S370-118

Introduced

To amend section 212 of the Immigration and Nationality Act to ensure that efforts to engage in espionage or technology transfer are considered in visa issuance, and for other purposes.

118th Congress Introduced Feb 9, 2023

Analysis under review: This bill has generated analysis that may be too generic or incomplete. Clause-level evidence remains available below.

Summary

What This Bill Does

The bill requires expanding inadmissibility on security and related grounds Section 212(a)(3)(A) of the Immigration and Nationality Act (8 U.S.C. It relies on definition changes, compliance mandates, and trade restrictions. The main policy areas are National Security, Foreign Policy, Civil Rights, and Defense.

Who Benefits and How

The main beneficiaries are the people, organizations, or agencies identified in the bill's substantive provisions.

Who Bears the Burden and How

Federal, state, or local agencies responsible for implementing the clause would take on compliance duties, Researchers and scientific institutions affected by the bill would take on compliance duties, and National security and critical infrastructure stakeholders affected by the bill would take on compliance duties.

Key Provisions

  • Requires expanding inadmissibility on security and related grounds Section 212(a)(3)(A) of the Immigration and Nationality Act (8 U.S.C.

Evidence Chain:

This summary is generated from the full bill text using AI analysis. Expand "Detailed Analysis" below for identified beneficiaries/burden bearers with clause-level evidence links.

At a Glance

What This Bill Does

The bill requires expanding inadmissibility on security and related grounds Section 212(a)(3)(A) of the Immigration and Nationality Act (8 U.S.C.

Key Policy Areas

National Security, Foreign Policy, Civil Rights, Defense

Primary Purpose

The bill requires expanding inadmissibility on security and related grounds Section 212(a)(3)(A) of the Immigration and Nationality Act (8 U.S.C.

Policy Domains

National Security Foreign Policy Civil Rights Defense

Whole bill

Identified Costs
  • Federal, state, or local agencies responsible for implementing the clause
  • Researchers and scientific institutions affected by the bill
  • National security and critical infrastructure stakeholders affected by the bill
  • Immigrants, asylum seekers, and border communities affected by the bill
  • Foreign businesses and cross-border trade participants affected by the bill
Model: codex-gpt-5:bulk-repair | Version: bill_summary_v2 | Source: is
Researchers and scientific institutions affected by the bill:
Immigrants, asylum seekers, and border communities affected by the bill:
Federal, state, or local agencies responsible for implementing the clause:
Foreign businesses and cross-border trade participants affected by the bill:
National security and critical infrastructure stakeholders affected by the bill:

Legislative Progress

Introduced
Introduced Committee Passed
Feb 9, 2023

Mr. Cruz (for himself, Mr. Cramer, Mr. Rubio, Mr. Schmitt, …

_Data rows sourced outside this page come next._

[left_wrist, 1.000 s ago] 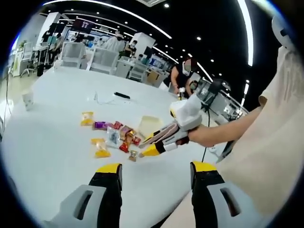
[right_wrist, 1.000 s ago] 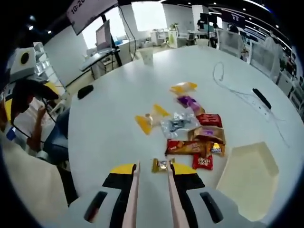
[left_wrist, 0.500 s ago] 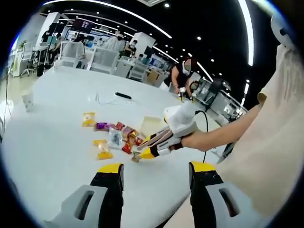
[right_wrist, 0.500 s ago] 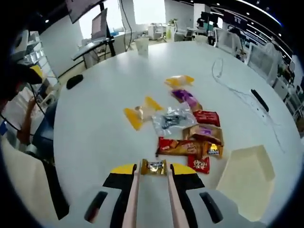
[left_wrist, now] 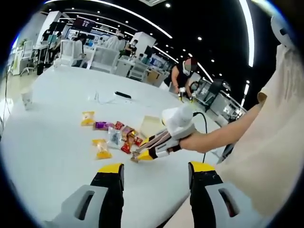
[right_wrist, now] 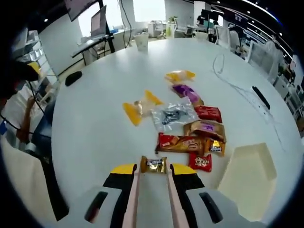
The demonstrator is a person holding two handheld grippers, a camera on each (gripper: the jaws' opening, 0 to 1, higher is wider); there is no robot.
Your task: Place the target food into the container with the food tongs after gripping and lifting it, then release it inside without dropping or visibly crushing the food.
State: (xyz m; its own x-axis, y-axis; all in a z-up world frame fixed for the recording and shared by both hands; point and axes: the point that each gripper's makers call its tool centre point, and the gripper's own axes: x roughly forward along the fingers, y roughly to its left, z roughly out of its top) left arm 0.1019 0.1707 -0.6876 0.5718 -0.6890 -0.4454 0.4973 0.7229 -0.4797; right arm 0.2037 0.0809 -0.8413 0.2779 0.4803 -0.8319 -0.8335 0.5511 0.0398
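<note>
Tongs (right_wrist: 151, 190) nearly closed, tips pinching small gold candy (right_wrist: 153, 165), lower centre. Container (right_wrist: 248, 178) at lower right, edge cut off.

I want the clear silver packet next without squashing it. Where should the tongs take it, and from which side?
Take the clear silver packet by its crimped flat edge nearest the right gripper, coming from the bare table side: its far side probably crowds the purple packet and red packets.

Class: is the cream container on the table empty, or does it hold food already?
Empty: the cream container shows a bare inside; the snacks lie beside it on the table.
</note>
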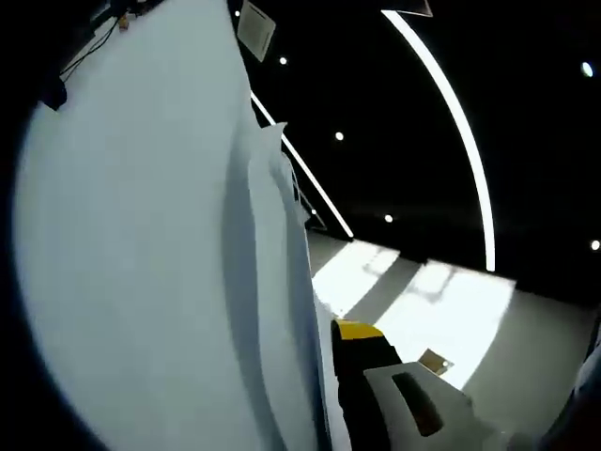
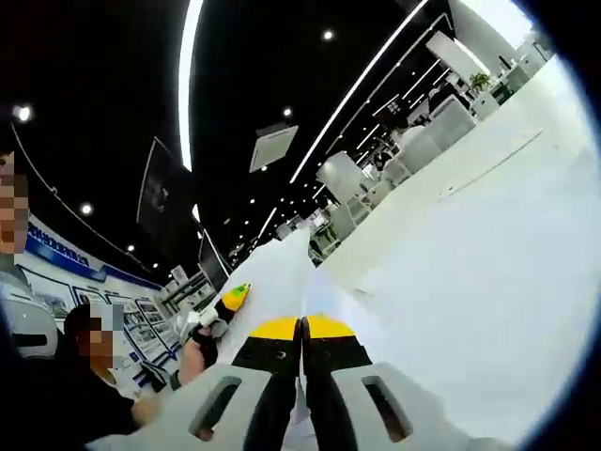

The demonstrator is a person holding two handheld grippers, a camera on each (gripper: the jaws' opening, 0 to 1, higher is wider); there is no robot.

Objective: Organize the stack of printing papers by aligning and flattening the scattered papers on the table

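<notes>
Both grippers pinching papers (image 2: 282, 272) (held upright)

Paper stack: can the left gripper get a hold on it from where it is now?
Probably yes. The paper stack stands right beside the left gripper, nothing between them, and the right gripper appears shut on its edge.

We see a dark ceiling (image 2: 254, 85) with small round lights (image 1: 339, 136) and long bright light strips (image 1: 460, 132). A square vent (image 2: 272, 146) hangs up there. Far off stand white desks (image 2: 441, 122) and a wall with posters (image 2: 141, 319).
</notes>
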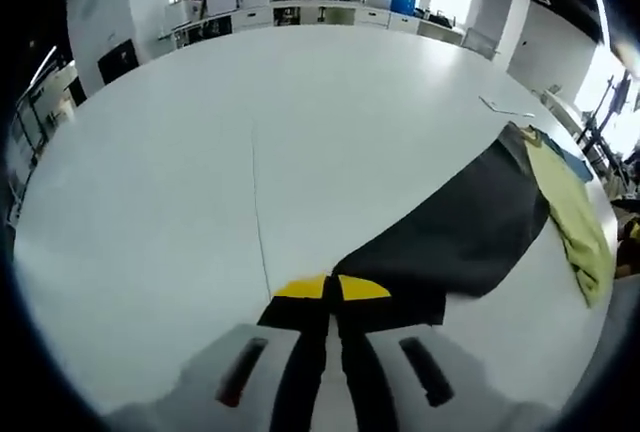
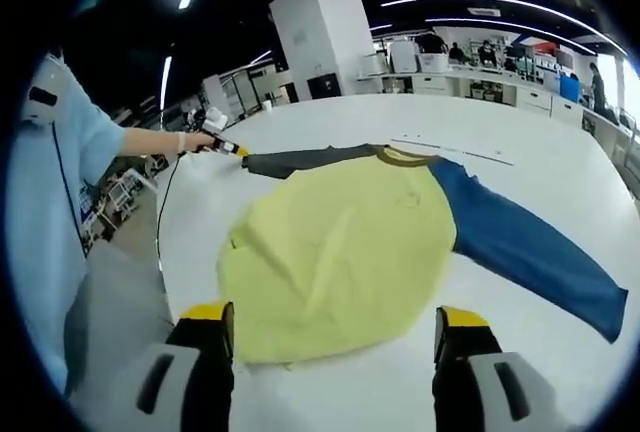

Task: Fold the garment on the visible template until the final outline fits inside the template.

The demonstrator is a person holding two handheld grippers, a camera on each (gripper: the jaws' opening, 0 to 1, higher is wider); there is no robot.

Impact analysis is available but no clear stakeholder effects identified. View clause-level analysis →

Bill Structure & Actor Mappings

Who is "The Secretary" in each section?

Domains
National Security Foreign Policy Civil Rights Defense

We use a combination of our own taxonomy and classification in addition to large language models to assess meaning and potential beneficiaries. High confidence means strong textual evidence. Always verify with the original bill text.